How to complete this task:
Read through the records below and copy each line that uses the word "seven".

Given records:
+ + + + +

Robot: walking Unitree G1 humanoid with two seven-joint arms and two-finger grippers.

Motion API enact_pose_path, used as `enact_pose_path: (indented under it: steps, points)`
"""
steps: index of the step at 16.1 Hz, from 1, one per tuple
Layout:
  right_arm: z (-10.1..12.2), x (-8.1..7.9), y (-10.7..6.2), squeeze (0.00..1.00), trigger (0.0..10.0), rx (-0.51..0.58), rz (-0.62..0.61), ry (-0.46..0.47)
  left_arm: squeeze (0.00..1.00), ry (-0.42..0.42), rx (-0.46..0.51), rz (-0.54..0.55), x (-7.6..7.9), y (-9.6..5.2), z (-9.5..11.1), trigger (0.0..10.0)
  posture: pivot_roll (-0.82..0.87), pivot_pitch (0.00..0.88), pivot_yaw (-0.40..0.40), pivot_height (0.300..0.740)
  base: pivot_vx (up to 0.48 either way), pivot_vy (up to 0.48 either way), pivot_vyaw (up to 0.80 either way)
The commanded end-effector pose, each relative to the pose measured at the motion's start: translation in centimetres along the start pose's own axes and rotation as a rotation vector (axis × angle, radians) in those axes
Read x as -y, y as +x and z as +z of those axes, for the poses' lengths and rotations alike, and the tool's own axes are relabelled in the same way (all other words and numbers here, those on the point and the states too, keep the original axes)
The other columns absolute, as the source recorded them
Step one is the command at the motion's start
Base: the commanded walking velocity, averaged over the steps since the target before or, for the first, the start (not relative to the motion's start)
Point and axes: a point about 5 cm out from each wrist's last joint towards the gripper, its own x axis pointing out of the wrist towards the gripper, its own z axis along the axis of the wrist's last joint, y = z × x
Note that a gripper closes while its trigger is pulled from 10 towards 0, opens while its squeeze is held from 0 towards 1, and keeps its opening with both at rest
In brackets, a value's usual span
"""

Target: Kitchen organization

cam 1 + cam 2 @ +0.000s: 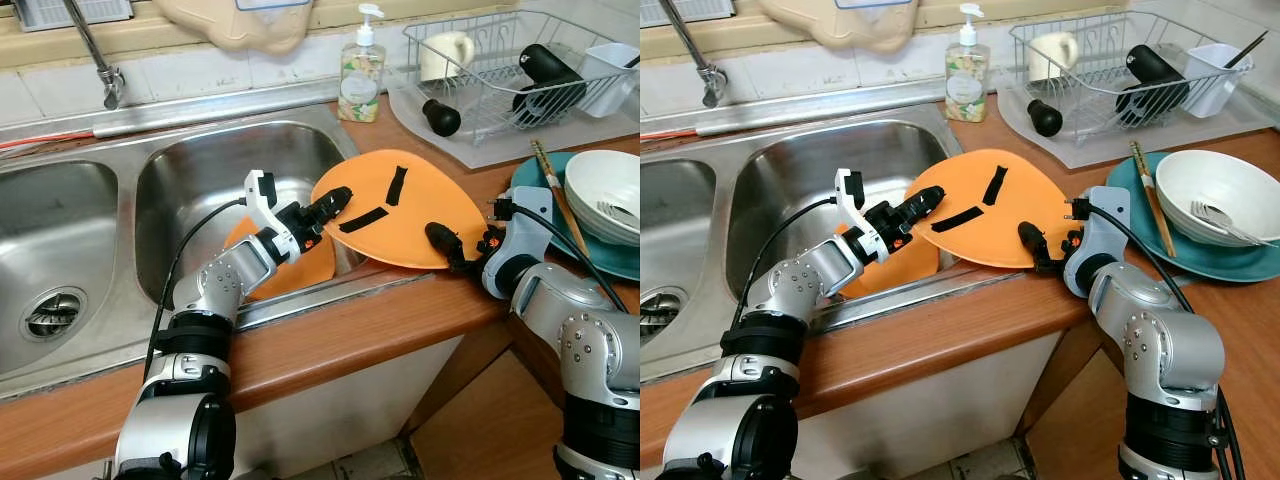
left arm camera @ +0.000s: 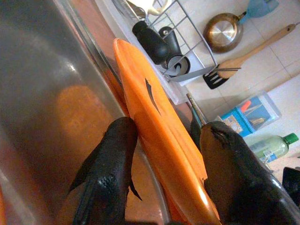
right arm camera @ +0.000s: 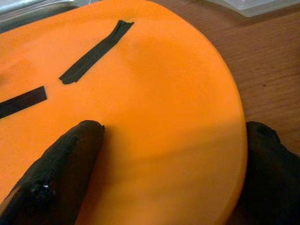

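Plate: the flat round orange plate with two black tape strips (image 1: 405, 215) lies tilted, half over the steel sink basin (image 1: 200, 175), half on the brown wooden tabletop (image 1: 380, 320).
Left pincer (image 1: 335, 200): clenched on the plate's sink-side rim, one finger above and one below.
Right pincer (image 1: 445, 243): grasping the plate's tabletop-side edge.
Nearby: a wire dish rack (image 1: 500, 70), a soap bottle (image 1: 361, 75), a white bowl on a teal plate (image 1: 605, 200).

Wooden countertop (image 1: 330, 340), steel sink (image 1: 70, 240), tiled wall (image 1: 200, 70)
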Motion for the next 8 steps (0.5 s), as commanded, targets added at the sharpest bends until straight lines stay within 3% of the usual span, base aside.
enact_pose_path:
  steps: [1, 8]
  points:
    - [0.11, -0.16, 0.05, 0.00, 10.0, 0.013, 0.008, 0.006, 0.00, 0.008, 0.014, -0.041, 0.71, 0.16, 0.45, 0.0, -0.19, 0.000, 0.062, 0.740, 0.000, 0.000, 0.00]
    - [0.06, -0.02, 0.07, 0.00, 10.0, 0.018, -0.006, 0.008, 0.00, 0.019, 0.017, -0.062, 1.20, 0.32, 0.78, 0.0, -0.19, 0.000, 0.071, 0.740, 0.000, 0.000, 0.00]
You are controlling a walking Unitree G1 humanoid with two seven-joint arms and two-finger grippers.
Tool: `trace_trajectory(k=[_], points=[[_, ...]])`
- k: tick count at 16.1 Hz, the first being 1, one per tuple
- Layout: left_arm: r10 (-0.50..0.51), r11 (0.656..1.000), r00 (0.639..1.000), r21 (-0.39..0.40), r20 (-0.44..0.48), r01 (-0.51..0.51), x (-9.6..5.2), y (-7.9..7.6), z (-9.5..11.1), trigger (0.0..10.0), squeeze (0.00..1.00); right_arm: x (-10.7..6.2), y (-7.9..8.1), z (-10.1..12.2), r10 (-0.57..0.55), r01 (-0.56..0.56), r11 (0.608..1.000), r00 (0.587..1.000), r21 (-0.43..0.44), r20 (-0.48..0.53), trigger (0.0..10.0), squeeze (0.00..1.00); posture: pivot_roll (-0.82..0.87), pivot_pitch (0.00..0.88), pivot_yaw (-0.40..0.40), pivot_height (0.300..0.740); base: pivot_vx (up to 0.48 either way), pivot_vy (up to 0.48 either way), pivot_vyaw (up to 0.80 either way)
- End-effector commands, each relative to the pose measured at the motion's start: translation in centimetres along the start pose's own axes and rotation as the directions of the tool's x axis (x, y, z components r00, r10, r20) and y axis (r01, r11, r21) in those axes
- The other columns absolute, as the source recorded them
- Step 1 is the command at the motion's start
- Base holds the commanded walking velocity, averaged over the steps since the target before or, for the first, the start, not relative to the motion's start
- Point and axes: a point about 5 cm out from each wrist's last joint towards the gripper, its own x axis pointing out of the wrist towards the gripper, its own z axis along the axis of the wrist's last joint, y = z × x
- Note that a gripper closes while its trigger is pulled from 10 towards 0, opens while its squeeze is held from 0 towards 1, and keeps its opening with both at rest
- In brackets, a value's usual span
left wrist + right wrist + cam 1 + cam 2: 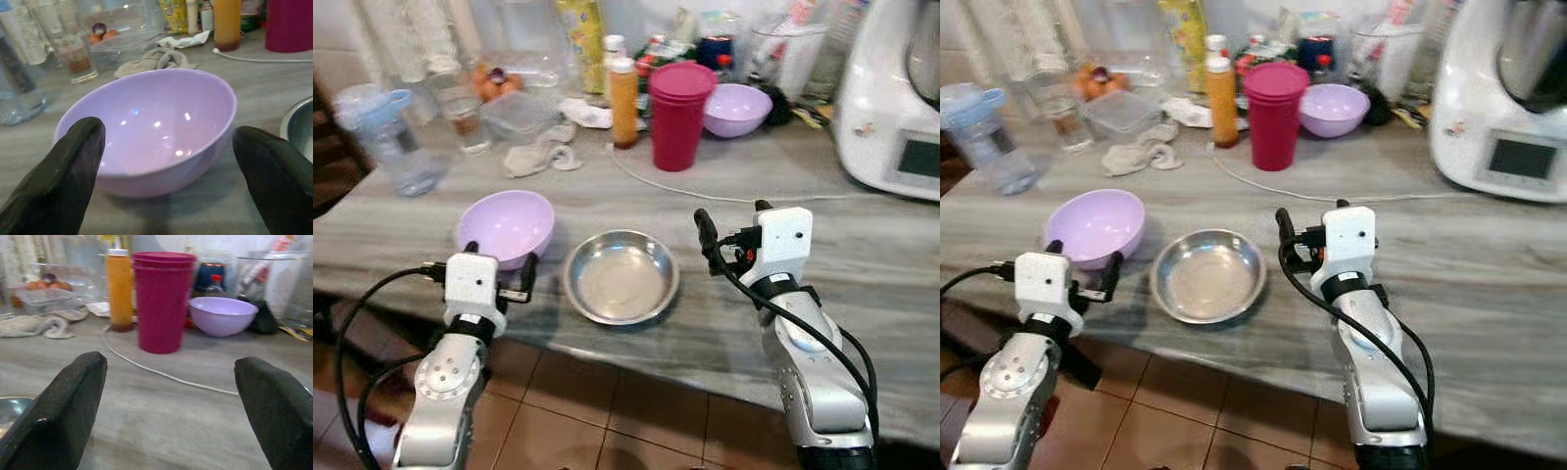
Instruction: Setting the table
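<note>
A lilac bowl [506, 225] stands near the front edge of the grey counter [862, 255], with a steel bowl [621, 277] just to its right. My left gripper [497, 262] is open at the lilac bowl's [151, 122] near side, one finger [73, 161] on each flank, holding nothing. My right gripper [734, 220] hovers open to the right of the steel bowl, facing a stack of magenta cups [163, 301] and a second lilac bowl [222, 316] at the back.
A white kitchen machine [891, 98] fills the back right, and its white cable [705, 191] runs across the counter. An orange bottle [624, 102], a clear container [519, 110], a cloth [543, 152], a glass [460, 113] and a water jug [391, 137] crowd the back left.
</note>
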Motion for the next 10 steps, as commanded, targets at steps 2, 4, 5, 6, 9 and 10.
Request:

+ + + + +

Response for this exercise:
Robot: walking Unitree G1 humanoid with two seven-joint arms and two-finger grippers.
You are controlling a walking Unitree G1 humanoid with two seven-joint arms and two-finger grippers.

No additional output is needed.